In [2]:
import tweepy
import pandas as pd
client = tweepy.Client('<BearerToken>')
import pandas as pd
import numpy as np
from pathlib import Path
from collections import Counter
import os


The code in this notebook was used to mine and process the data that we used to train our BERT classifier.  The starting point of our data collection is a dataset we found on Kaggle https://www.kaggle.com/datasets/mrmorj/us-politicians-twitter-dataset?resource=download. This dataset is the source of the Twitter IDs used for text data collection, as well as our ground truth labels. I have done my best to make this project as replicable as possible. For my own privacy, however, I have not included the Twitter API Bearer Token that would be required to interact with the Twitter API.  As such, the code here can't be used to fetch more tweets or filter by account activity unless another Bearer token were provided. I will do my best to describe what happened during the gaps where the project is not replicable with the code presented here.  With the exception of these gaps, the code could be ran from top to bottom to reproduce the data collection and processing aspects of our project.

In [21]:
def drop_third_party(pol_data):
    """This code sets party to "Democrat" (or "Republican") if "Democrat" (or "Republican") is contained in the name of the party in the original kaggle dataset."""
    pol_data = pd.read_csv('Data\\Original_kaggle_dataset.csv')
    df = pol_data[['Account_ID', 'Name', 'Twitter_username', 'Political_party']]
    df = df.loc[df['Political_party'].str.contains('Republican') | df['Political_party'].str.contains('Democrat')]
    df = df.drop_duplicates(subset=['Account_ID'])
    df.loc[df['Political_party'].str.contains('Republican'), 'Political_party'] = 'Republican Party'
    df.loc[df['Political_party'].str.contains('Democrat'), 'Political_party'] = 'Democratic Party'
    df.to_csv('Data\\Dem_Rep_only.csv', index=False)

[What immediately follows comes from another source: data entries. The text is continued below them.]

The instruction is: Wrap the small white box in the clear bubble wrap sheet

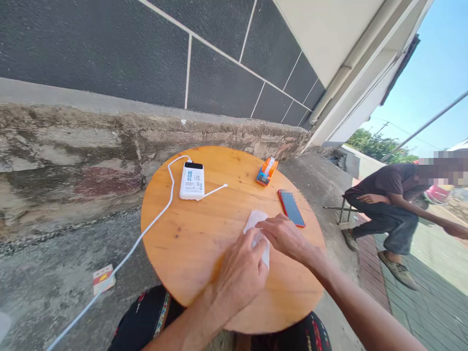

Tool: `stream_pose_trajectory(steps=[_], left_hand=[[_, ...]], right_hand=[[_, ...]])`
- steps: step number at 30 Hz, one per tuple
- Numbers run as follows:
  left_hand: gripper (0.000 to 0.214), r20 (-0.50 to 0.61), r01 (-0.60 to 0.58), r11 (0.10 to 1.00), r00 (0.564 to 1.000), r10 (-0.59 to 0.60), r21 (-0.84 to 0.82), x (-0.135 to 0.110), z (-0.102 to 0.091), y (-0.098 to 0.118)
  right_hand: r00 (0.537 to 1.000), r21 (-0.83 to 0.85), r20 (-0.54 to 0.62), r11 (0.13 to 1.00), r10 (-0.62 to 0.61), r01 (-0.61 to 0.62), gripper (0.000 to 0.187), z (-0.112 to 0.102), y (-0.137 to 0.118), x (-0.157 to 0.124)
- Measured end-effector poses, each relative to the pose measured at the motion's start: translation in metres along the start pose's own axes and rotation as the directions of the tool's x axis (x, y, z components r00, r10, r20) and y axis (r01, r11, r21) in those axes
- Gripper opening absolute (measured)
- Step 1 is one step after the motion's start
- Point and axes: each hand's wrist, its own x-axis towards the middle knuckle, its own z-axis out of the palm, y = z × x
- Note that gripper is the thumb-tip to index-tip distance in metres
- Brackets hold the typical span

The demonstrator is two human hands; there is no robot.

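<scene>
- White, thin, oblong sheet (pixel 255 218): in the head view, under the fingers of both hands, on the round orange-brown wooden table (pixel 208 229).
- The person's left hand (pixel 242 263) and right hand (pixel 282 236): fingers bent onto the sheet; whether they pinch it cannot be told.
- Red-edged, dark-screened phone (pixel 292 208): just beyond the right hand.
- White, block-shaped power bank (pixel 192 185): beyond the left hand, leftward.

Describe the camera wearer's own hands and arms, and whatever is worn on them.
The left hand and right hand are both ungloved, with slender fingers. The visible forearms are bare, without sleeves; no watch or bracelet shows. Finer details are too small to tell.
</scene>
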Motion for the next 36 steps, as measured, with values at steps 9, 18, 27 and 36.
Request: stream_pose_trajectory(steps=[9,18,27,36], left_hand=[[0.042,0.008,-0.059,0.998,0.998,0.059,-0.013,0.003,0.002,-0.004],[0.043,0.01,-0.045,0.998,0.999,0.045,-0.052,0.002,0.005,-0.005],[0.033,0.033,0.053,0.999,0.998,-0.053,0.009,-0.001,0.006,0.005],[0.031,0.034,0.137,0.99,0.99,-0.138,0.025,-0.012,0.017,0.021]], right_hand=[[0.989,0.034,0.004,0.988,0.15,-0.15,0.029,0.013,-0.004,0.001],[0.993,0.368,-0.077,0.928,0.09,-0.055,0.022,0.019,0.002,-0.01],[0.979,0.639,-0.08,0.764,0.185,-0.092,0.029,0.007,-0.021,-0.049],[0.903,0.728,-0.28,0.685,0.326,-0.022,0.029,0.041,-0.027,-0.063]])
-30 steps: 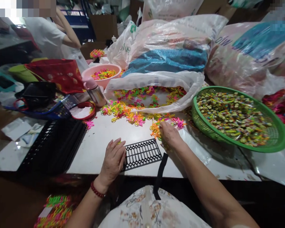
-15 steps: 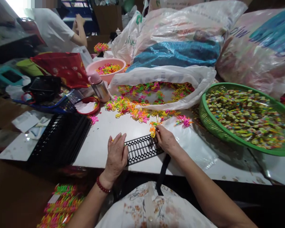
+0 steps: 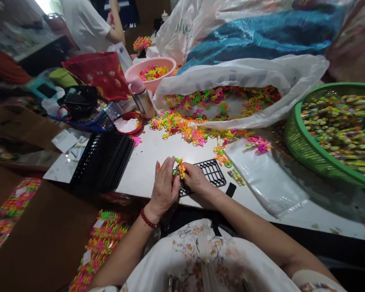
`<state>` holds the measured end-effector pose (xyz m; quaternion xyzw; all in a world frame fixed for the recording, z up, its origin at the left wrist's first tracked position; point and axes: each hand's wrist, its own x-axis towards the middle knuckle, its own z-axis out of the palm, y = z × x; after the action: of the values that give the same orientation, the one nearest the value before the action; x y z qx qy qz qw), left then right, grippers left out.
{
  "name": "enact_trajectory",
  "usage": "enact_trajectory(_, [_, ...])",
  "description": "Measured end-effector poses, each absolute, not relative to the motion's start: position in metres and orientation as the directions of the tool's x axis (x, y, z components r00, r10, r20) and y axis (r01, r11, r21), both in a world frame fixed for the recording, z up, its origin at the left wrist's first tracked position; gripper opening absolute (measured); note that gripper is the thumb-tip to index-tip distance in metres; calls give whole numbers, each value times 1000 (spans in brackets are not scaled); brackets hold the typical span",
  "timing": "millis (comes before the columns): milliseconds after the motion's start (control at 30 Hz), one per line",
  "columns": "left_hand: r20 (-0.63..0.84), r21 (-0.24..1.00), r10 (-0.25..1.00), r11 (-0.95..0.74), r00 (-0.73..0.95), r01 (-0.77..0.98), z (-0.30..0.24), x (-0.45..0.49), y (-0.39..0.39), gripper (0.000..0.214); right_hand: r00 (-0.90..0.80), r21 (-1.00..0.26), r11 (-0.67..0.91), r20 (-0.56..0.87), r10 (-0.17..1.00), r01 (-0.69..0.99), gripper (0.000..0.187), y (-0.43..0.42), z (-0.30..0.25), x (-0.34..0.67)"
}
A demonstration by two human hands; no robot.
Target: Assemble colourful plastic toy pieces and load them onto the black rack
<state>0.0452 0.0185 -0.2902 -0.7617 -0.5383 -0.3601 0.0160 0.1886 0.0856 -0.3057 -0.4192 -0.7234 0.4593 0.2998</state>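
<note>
An open sack (image 3: 246, 69) rests on the white worktop (image 3: 146, 162). Right hand (image 3: 196, 178): fingers pinching plastic pieces (image 3: 181, 171) near black rack (image 3: 214, 172). Left hand (image 3: 163, 186): grip unclear.

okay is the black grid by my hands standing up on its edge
No, the black grid lies flat on the white table, partly hidden by the right hand.

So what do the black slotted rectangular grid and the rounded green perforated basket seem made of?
Black slotted rectangular grid: probably moulded plastic, fairly matte, judging by its thin, regular bars. Rounded green perforated basket: likely plastic, slightly glossy, from its smooth, thick rim and evenly holed wall.
</note>
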Motion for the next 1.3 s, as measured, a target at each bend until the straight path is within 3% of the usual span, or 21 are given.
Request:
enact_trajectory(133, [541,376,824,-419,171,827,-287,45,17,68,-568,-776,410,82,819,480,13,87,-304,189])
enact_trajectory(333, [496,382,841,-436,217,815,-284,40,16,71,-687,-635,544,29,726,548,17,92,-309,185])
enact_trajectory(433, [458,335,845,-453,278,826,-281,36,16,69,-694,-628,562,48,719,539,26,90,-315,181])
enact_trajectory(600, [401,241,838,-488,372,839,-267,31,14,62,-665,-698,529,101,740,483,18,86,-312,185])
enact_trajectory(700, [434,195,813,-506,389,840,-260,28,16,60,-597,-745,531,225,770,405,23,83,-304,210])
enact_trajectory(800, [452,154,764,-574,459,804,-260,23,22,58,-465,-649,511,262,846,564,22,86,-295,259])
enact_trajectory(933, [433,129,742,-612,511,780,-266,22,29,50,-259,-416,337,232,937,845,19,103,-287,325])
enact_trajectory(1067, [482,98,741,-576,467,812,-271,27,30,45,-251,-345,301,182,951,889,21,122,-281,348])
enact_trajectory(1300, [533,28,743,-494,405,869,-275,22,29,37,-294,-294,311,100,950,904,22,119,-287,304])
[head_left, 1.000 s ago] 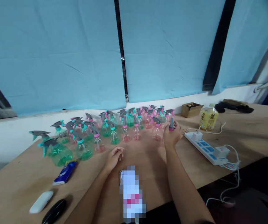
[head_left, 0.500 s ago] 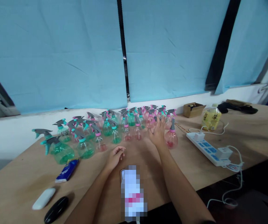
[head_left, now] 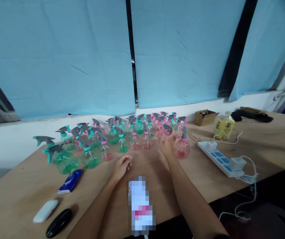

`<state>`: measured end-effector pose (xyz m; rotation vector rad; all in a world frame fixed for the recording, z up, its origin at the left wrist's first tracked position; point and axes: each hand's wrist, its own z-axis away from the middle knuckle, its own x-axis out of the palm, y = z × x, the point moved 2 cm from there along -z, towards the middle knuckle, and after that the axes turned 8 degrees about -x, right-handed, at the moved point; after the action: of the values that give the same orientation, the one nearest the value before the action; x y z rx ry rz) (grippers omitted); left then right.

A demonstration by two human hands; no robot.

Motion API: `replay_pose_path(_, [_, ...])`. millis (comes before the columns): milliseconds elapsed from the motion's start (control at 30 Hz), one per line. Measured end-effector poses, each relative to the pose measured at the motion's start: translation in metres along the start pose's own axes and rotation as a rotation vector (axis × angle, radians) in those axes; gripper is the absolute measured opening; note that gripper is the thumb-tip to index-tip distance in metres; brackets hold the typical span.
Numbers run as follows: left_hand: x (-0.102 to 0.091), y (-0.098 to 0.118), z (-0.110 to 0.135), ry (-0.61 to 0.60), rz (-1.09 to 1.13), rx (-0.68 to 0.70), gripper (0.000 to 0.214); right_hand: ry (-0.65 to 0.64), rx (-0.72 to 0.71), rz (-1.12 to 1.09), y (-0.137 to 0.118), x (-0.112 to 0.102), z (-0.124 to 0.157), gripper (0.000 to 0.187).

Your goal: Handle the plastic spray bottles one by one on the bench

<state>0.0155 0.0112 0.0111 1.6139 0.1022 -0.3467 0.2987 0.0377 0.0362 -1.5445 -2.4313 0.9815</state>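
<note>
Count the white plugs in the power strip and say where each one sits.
2: the far plug is at the strip's far end; the near plug is towards its near end. No third shows, though one could be hidden.

Light is dim, the table (head_left: 152, 164) softly shadowed, fine detail seemingly blurred.

- Your left hand (head_left: 122, 167) can pass over the tabletop (head_left: 144, 162) toward your right hand (head_left: 166, 144).
- Bottles (head_left: 123, 145) crowd your way to the wall (head_left: 20, 142).
- The phone (head_left: 141, 204) lies between your forearms (head_left: 94, 204).
- A power strip (head_left: 215, 157) bars you farther right.
</note>
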Motion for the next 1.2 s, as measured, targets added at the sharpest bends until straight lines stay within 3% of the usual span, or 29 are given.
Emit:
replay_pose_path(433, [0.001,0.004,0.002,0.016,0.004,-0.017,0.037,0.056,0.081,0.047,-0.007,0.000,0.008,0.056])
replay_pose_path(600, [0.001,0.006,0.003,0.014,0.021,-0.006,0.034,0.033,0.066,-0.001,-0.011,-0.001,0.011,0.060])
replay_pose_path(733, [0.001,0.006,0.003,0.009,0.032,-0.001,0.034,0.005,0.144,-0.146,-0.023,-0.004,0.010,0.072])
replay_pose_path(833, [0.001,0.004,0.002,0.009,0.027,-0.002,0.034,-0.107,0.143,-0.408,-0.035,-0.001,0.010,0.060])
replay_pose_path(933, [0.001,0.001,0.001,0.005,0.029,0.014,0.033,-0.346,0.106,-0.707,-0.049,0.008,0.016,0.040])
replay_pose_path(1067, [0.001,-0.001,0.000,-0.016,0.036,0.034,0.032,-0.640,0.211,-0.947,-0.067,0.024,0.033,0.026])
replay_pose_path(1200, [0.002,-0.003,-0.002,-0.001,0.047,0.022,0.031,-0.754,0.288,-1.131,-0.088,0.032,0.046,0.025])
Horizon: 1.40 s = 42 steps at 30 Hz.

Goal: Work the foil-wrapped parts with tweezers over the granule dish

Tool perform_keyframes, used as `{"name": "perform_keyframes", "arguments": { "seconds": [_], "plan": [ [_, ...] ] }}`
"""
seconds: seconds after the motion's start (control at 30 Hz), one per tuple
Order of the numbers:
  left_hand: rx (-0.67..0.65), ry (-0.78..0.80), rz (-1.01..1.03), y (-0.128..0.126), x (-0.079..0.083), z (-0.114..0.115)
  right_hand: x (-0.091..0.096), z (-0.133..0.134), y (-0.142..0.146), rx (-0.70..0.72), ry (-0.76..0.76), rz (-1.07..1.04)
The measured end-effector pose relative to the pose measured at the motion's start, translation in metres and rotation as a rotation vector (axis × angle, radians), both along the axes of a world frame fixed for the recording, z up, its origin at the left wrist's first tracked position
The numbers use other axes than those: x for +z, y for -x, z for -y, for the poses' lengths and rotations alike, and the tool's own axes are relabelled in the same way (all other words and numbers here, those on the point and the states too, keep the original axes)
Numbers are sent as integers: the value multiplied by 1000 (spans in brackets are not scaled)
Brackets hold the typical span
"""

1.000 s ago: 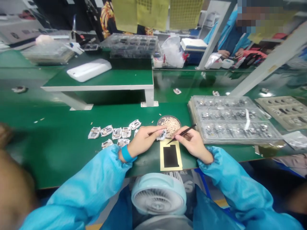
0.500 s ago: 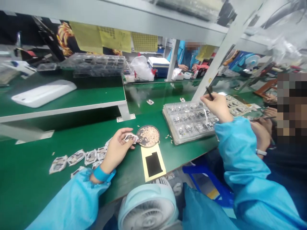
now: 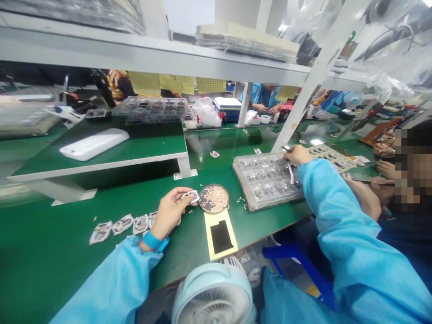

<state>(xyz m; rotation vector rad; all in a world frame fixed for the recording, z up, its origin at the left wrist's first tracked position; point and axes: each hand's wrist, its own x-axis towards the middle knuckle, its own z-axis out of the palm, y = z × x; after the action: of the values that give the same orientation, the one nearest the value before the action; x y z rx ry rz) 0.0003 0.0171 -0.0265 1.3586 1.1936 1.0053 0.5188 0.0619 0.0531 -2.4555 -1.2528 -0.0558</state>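
Note:
My left hand [image 3: 171, 210] pinches a small white-framed part [image 3: 191, 196] between thumb and fingers, just left of a round dish [image 3: 204, 197] of tiny beige pieces. On the bench to its left lie several similar white-framed parts [image 3: 101, 232], some hidden behind my wrist. My right hand [image 3: 299, 155] is closed around a thin dark tool [image 3: 286, 149] that looks like tweezers; its tip cannot be made out. That hand is at the far right of a stacked clear compartment tray [image 3: 251, 200] holding small metallic parts.
A yellow card [image 3: 209, 245] with a black patch lies below the dish. A fan [image 3: 213, 292] stands at the bench edge. A raised green shelf [image 3: 151, 146] and a white post [image 3: 303, 96] flank the work area. A co-worker's hands [image 3: 384, 157] are at right.
My right hand has come down from above the tray to its far edge, with the dark tool. My left hand still holds the white-framed part by the dish. The view has tilted up.

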Motion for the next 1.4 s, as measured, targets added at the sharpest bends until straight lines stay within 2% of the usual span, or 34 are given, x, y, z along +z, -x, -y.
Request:
{"name": "perform_keyframes", "arguments": {
  "seconds": [0.07, 0.13, 0.2, 0.23, 0.33, 0.43, 0.53, 0.6, 0.73, 0.87, 1.17, 1.4],
  "plan": [
    [1, 26, 31, -1, 2, 1, 7, 7, 7, 20, -72, 1],
    [-1, 25, 63, -2, 4, 1, 13, 17, 25, 104, -203, -85],
    [-5, 10, 88, -2, 4, -1, 19, 29, 57, 282, -383, -349],
    [-1, 4, 94, -2, 4, -2, 23, 35, 77, 368, -406, -488],
    [33, 4, 96, 1, 4, -5, 31, 52, 150, 579, -374, -728],
    [55, 16, 145, 4, 4, -6, 30, 62, 225, 842, -322, -806],
    [57, 59, 245, 6, 5, -6, 13, 64, 283, 1049, -287, -906],
    [61, 83, 295, 7, 6, -6, -6, 62, 308, 1087, -265, -1007],
    [28, 84, 390, 9, 7, -5, -41, 57, 326, 968, -228, -1080],
    [4, 38, 437, 9, 8, -1, -59, 59, 327, 870, -165, -1105],
    [-64, -87, 255, 11, 2, 4, -69, 56, 337, 751, -145, -1225],
    [-83, -106, 230, 7, 6, 7, -69, 52, 334, 723, -131, -1274]
  ]
}}
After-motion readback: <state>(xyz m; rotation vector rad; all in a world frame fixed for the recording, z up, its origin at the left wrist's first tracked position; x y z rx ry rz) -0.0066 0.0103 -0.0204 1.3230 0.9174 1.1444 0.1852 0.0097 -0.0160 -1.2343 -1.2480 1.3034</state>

data = pd.read_csv('Data\\Original_kaggle_dataset.csv')
drop_third_party(data)

In [7]:
def check_if_active_and_valid(user_id: str):
    """This functions returns False if the user has not been active since October 1 of 2022,
    True otherwise.  It should also return false for bad (not numeric) IDs.
    """
    try:
        check = client.get_users_tweets(id=user_id,max_results=10, start_time='2022-10-01T00:00:00Z')
    except:
        return False
    return (not check.data is None)

The next cell won't be runable without a Bearer Token.  Its purpose is to filter our dataset down so as to only include accounts that have been active since Oct 1, 2022.  As it turns out, it is quite common for a politician to have abandonded one or more twitter accounts.  Maybe they forgot their password.  When we ran this function mid November of 2022 it filtered out nearly half of our rows, producing the dataset we called "cleanest_politicians.csv".  Note that this function is in no way certain to return the same thing from one day to the next.

In [None]:
def pol_data_cleaner_by_last_active(df):
    """This function will take a data frame representing twitter
    users, and will take out anyone that has not been active
    since Oct 1 2022.
    """
    df = df.dropna(how='any',axis=0) 
    ID_list = list(df['Account_ID'])
    ID_list_str = [str(x) for x in ID_list]
    df['Active'] = [check_if_active_and_valid(x) for x in ID_list_str]
    clean_df = df[df['Active'] == True]
    clean_df = clean_df.drop(['Active'], axis=1)
    return clean_df

data = pd.read_csv('Data\\Dem_Rep_only.csv')
clean = pol_data_cleaner_by_last_active(data)
clean.to_csv('Data\\cleanest_politicians.csv', index=False)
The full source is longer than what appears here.